[Exercise instructions]:
Please produce a character-exact copy of the listing that follows, omitting all images.

[Material provided]:

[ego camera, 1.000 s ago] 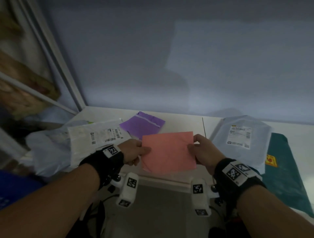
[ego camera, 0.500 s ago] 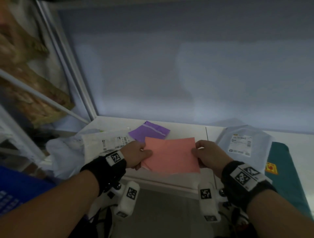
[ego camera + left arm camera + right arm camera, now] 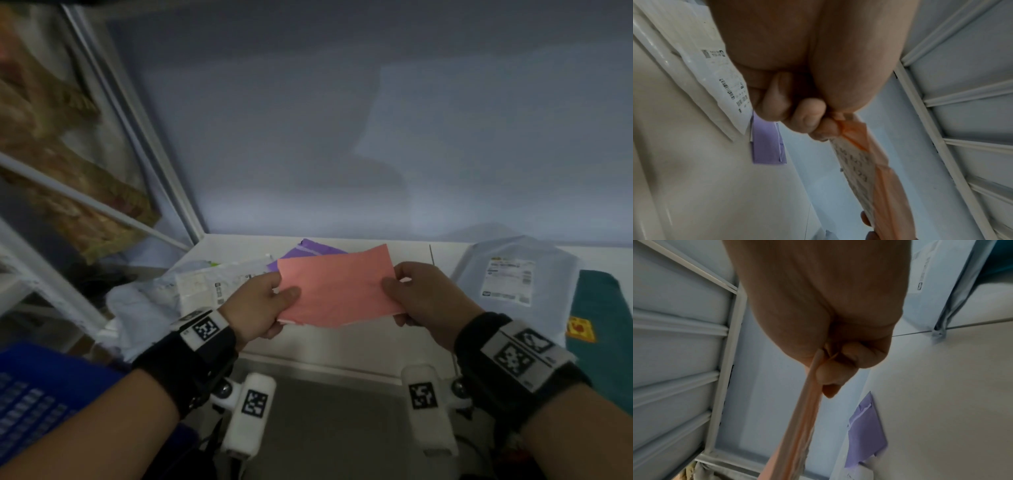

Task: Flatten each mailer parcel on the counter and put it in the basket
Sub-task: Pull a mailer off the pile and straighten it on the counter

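Observation:
A flat pink mailer (image 3: 337,286) hangs in the air above the counter's front edge, held between both hands. My left hand (image 3: 258,305) pinches its left edge, thumb on top. My right hand (image 3: 416,296) pinches its right edge the same way. The left wrist view shows the pink mailer (image 3: 877,177) edge-on with a printed label on its underside; in the right wrist view the pink mailer (image 3: 797,426) is a thin strip. On the white counter (image 3: 407,253) lie a purple mailer (image 3: 308,248), a white labelled mailer (image 3: 212,284), a grey labelled mailer (image 3: 513,274) and a teal mailer (image 3: 606,315). A blue basket (image 3: 37,394) sits low at the left.
A white metal frame post (image 3: 137,126) rises at the counter's left end, with shelving and crumpled brown material behind it. A pale blue wall (image 3: 342,137) backs the counter. Crumpled white plastic (image 3: 137,308) hangs off the counter's left corner.
The pink mailer has risen a little and tilted, its right end now higher. Both hands keep their hold. The view has swung left and the blue basket has come into view.

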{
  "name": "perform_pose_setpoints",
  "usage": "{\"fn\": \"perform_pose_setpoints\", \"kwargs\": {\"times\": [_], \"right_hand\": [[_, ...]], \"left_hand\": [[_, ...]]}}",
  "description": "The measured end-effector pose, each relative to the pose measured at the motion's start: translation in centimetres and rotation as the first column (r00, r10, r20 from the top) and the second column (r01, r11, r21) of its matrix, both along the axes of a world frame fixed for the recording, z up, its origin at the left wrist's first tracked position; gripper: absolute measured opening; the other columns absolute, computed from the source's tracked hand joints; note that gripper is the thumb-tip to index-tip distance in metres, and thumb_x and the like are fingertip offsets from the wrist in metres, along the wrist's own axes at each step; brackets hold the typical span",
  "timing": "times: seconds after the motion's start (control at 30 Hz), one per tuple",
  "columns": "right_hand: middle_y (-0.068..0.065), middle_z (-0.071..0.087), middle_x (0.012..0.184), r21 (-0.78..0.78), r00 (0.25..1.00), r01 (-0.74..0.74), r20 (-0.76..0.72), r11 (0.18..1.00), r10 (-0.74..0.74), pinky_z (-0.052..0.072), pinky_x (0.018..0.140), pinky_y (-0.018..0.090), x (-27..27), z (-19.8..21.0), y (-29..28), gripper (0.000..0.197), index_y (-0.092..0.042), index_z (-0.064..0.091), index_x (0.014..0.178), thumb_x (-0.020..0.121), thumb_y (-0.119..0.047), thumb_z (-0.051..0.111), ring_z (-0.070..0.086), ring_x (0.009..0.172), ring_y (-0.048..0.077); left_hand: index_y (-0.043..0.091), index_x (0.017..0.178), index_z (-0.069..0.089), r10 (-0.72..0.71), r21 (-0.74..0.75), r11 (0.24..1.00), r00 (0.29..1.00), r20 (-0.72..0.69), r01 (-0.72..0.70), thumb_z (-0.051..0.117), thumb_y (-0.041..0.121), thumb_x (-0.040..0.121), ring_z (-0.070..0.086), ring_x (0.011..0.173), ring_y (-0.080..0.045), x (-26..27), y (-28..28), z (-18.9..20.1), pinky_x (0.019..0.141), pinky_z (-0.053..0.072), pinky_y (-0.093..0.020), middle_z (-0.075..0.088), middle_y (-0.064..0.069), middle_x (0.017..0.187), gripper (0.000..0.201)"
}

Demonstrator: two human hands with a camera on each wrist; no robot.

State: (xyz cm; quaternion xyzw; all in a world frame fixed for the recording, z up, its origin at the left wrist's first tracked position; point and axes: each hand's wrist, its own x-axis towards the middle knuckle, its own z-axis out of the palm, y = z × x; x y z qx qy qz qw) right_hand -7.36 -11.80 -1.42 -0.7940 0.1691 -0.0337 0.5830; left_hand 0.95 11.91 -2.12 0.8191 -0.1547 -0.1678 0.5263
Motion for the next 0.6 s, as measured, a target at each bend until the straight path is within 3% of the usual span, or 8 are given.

[Written solution]:
[ego camera, 1.000 s ago] 
[ego camera, 0.500 s ago] 
[ego camera + left arm camera + right arm camera, now] 

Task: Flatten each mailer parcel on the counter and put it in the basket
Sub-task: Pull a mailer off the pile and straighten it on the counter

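Observation:
A flat pink mailer (image 3: 337,286) hangs in the air above the counter's front edge, held between both hands. My left hand (image 3: 258,305) pinches its left edge, thumb on top. My right hand (image 3: 416,296) pinches its right edge the same way. The left wrist view shows the pink mailer (image 3: 877,177) edge-on with a printed label on its underside; in the right wrist view the pink mailer (image 3: 797,426) is a thin strip. On the white counter (image 3: 407,253) lie a purple mailer (image 3: 308,248), a white labelled mailer (image 3: 212,284), a grey labelled mailer (image 3: 513,274) and a teal mailer (image 3: 606,315). A blue basket (image 3: 37,394) sits low at the left.
A white metal frame post (image 3: 137,126) rises at the counter's left end, with shelving and crumpled brown material behind it. A pale blue wall (image 3: 342,137) backs the counter. Crumpled white plastic (image 3: 137,308) hangs off the counter's left corner.
The pink mailer has risen a little and tilted, its right end now higher. Both hands keep their hold. The view has swung left and the blue basket has come into view.
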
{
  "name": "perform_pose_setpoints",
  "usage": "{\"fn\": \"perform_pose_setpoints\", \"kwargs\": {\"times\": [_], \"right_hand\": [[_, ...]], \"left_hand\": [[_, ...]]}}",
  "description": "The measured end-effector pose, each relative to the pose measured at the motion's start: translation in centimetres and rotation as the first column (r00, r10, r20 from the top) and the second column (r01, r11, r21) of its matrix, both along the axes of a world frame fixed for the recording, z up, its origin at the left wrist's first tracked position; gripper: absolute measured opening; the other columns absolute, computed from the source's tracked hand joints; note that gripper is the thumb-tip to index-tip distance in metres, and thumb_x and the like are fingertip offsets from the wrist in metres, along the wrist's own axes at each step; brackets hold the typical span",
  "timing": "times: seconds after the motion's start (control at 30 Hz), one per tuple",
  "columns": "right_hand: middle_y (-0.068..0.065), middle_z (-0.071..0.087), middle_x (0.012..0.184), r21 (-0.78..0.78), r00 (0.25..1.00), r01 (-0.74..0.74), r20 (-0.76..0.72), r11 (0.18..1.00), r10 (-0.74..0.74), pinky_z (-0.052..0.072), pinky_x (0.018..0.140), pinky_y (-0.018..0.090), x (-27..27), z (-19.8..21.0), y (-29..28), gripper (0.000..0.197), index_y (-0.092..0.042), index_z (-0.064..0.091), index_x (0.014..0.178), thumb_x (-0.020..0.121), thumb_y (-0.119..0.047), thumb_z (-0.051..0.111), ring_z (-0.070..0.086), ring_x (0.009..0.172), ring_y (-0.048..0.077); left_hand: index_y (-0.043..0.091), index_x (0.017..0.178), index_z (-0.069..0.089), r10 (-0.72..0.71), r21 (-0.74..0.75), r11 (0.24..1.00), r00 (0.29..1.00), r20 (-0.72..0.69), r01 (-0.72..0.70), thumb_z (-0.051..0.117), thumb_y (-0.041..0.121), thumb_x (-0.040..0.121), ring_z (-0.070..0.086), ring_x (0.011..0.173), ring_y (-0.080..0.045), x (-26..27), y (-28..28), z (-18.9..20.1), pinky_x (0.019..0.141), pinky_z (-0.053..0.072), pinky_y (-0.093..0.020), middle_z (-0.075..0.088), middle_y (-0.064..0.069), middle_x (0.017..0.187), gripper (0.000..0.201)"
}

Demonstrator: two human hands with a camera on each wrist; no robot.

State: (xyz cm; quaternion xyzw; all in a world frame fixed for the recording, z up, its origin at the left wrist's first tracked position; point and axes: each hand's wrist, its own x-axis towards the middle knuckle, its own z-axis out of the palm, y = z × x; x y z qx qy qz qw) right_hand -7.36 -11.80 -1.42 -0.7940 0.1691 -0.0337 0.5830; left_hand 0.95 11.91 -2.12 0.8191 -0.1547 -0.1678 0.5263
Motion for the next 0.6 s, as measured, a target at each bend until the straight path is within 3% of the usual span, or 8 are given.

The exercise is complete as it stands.